Today was certainly a unique adventure. We were swooped up at our hotel in a minivan full of 6 other adventurers. The van then shuttled us off to a mountainous area of Chang Mai about an hour outside the city. After many twists and turns, zigging and zagging up the mountain, we arrived at our destination. The home base for the Flight Of The Gibbons – A Rainforest Canopy Adventure Tour(TM). First things first….

Becoming acquainted with our safety gear.

And once we found a set that fit, it was time to strap in for about two hours of zip lining through the forest!

Once the gear was secured to us, and us to the gear, we took a quick hike from the main rode, through the forest…

…and down to the first platform…

Several meters away, high above the forest floor, was another tree. With another platform. Nothing between the two platforms but a metal cable suspended high above. Gulp!

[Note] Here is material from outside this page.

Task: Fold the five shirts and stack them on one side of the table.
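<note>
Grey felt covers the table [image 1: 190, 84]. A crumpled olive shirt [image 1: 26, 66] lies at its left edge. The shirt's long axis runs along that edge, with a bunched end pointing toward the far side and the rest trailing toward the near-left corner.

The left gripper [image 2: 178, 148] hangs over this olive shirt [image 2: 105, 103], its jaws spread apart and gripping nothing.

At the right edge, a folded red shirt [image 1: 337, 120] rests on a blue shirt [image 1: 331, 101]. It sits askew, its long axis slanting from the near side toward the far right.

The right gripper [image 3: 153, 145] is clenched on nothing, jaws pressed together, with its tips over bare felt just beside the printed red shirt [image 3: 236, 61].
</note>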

There’s no turning back now!


Look ma! No hands! Wait, actually… mom, don’t look. Close your eyes.

Ok. You can open them now. I made it safely across to the other tree…

This routine basically continue for a couple hours. Zipping from tree to tree, making our way through the forest just like a gibbon would.

In between a few trees, we would have to lower ourselves to a platform below to reach the required height for the next zip.

Other times, it was a matter of crossing a narrow wooden bridge…

In the end, I’m happy to say that we all made it to the last tree, and down the last rope, and got out alive!

Another successful Thailand adventure for the record books.